Only the number is needed: count the lines below that hold the string "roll".

[Data extracted from a collection]
+++++

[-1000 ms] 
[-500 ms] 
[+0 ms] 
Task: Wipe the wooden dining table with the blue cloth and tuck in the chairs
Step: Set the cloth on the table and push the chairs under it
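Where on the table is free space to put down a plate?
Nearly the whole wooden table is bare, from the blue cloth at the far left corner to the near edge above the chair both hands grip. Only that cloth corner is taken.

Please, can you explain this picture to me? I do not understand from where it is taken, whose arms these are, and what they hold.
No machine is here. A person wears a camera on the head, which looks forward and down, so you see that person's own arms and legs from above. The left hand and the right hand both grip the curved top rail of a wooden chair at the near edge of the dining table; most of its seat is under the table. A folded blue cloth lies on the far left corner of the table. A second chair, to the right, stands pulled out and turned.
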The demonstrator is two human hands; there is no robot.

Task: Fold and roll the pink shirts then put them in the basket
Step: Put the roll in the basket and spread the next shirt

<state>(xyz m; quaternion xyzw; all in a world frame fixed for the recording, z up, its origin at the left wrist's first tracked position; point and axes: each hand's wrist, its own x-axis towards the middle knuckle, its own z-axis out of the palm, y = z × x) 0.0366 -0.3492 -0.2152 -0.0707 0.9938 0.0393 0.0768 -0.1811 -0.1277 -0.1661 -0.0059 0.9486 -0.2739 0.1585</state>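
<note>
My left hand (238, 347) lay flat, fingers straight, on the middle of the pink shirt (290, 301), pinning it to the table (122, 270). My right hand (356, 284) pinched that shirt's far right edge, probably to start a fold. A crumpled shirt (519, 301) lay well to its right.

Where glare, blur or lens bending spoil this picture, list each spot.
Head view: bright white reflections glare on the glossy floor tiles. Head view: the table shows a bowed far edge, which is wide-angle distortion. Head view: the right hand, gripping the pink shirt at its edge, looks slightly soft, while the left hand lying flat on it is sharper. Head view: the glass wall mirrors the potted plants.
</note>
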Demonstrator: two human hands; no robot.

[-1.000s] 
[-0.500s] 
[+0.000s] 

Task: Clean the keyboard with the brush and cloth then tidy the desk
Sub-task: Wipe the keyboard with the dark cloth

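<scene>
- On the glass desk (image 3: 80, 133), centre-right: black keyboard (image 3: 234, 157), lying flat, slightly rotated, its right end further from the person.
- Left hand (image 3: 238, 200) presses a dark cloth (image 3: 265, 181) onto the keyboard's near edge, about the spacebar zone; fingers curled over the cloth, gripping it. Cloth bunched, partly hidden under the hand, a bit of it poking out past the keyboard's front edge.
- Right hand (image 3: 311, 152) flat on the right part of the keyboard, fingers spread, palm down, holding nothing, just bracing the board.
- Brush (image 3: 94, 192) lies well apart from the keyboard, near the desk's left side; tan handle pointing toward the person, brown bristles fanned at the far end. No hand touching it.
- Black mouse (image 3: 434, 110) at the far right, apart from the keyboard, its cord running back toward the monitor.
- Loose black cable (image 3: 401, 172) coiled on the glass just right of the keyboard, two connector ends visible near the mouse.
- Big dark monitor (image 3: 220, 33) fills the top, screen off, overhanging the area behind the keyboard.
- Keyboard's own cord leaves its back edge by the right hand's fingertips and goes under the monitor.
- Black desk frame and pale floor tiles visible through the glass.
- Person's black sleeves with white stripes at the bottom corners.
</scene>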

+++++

ANSWER AREA — 2